Figure 2. Ensemble simulated annealing and the protease mini-precursor encounter complex ensemble

a, PRE Q-factor as a function of ensemble size and population of heterodimer. Dashed line denotes the expected Q-factor when agreement between observed and calculated Γ₂ rates is comparable to the experimental error in the measurements. b, Correlation between observed and calculated Γ₂ rates for N_e = 4 and a heterodimer population of 5%. Q_ee is the ensemble of ensembles average PRE Q-factor for the 20 calculated N_e = 4 ensembles and r the correlation coefficient. Error bars in a and b represent 1 s.d. c, Atomic probability density map (grey mesh, plotted at a threshold of 20% of maximum) showing the distribution of the spin-labelled subunit relative to the isotopically labelled subunit (red ribbon) in the ^SFNFPR(D25N) encounter complexes. The location of the second subunit in the mature dimer is shown as a blue ribbon. d, Orientations in spherical coordinates of the vector joining the centre of masses of the two interacting molecules in the encounter complexes relative to the coordinate system shown in c with the z axis corresponding to the C₂ symmetry axis of the mature dimer. The ϕ,θ angles for the mature dimer are located at the crosshair. e–g, Representative encounter complexes (labelled and denoted by red dots in d) corresponding to the structures with the closest spherical angles (e), the smallest d.r.m.s. (f) and the smallest atomic r.m.s. displacement (g) relative to the mature dimer. The Cα atom of Gly 51 at the tip of the flap is shown as a sphere to guide the eye. The isotopically labelled and spin-labelled subunits are shown in red and grey, respectively; the blue subunit corresponds to the orientation relative to the red subunit seen in the mature dimer. h, Histogram of the d.r.m.s. metric for the N_e = 4 structures (total of 20 × 4 = 80 conformers) at a population of 5% heterodimer.

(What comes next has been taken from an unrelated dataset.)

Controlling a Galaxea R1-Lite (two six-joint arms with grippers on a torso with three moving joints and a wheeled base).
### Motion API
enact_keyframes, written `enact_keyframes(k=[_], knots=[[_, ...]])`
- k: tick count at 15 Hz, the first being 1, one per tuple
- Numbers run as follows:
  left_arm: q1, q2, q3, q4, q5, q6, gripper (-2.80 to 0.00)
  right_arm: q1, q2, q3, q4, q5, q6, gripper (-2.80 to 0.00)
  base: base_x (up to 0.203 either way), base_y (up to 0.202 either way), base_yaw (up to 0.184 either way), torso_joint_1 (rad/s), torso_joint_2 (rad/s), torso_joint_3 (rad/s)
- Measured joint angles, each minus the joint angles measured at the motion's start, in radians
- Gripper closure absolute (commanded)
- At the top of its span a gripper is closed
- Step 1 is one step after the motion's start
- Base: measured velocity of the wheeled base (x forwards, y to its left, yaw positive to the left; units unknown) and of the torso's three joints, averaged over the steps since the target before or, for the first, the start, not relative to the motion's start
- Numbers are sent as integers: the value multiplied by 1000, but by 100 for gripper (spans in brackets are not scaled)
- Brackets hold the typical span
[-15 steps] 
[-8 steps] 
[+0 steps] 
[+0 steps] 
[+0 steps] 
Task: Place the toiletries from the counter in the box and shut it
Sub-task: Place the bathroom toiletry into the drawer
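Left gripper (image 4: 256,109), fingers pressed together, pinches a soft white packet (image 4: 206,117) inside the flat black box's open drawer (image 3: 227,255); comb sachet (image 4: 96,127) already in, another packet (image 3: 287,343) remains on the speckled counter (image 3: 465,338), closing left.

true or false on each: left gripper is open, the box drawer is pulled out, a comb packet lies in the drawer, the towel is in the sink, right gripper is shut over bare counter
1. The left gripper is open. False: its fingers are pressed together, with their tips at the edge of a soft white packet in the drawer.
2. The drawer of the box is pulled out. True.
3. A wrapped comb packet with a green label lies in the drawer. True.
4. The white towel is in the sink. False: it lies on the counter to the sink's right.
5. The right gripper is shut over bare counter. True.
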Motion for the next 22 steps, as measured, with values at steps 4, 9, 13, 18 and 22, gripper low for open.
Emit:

Figure 3. PRE profiles with spin labels attached at the N- and C termini of the ^SFNFPR(D25N) mini-precursor

a, Intermolecular PREs (red) observed for a 1:1 mixture (0.2 mM each) of N-terminal spin-labelled ^S(C)FNFPR(D25N) at natural isotopic abundance and U-[²H/¹³C/¹⁵N]–^SFNFPR(D25N), and the sum of the inter- and intramolecular PREs (blue) observed for 0.2 mM N-terminal spin-labelled U-[²H/¹³C/¹⁵N]–^S(C)FNFPR(D25N). Residues broadened beyond detection are denoted by open bars. b, Intermolecular PREs observed for a 1:1 mixture (0.2 mM each) of U-[²H/¹³C/¹⁵N]–^SFNFPR(D25N) and C-terminal spin-labelled (at N98C) ^SFNFPR(D25N) at natural isotopic abundance. Grey shaded areas in a and b delineate residues that are buried at the dimer interface in the mature protease. Error bars in a and b represent 1 s.d. c, d, Inter- and intramolecular PREs with Γ₂ rates >10 s⁻¹ colour-coded in red and blue, respectively, onto the molecular surface of the mature protease dimer originating from the N-terminal (c) and the C-terminal (d) spin labels. The intramolecular PRE rates are given by the difference in PRE rates between the blue and red profiles in a. Cartoons of modelled N-terminal (residues −4 to 9) and C-terminal (residues 95–99) regions bearing the spin labels are included in c and d, respectively.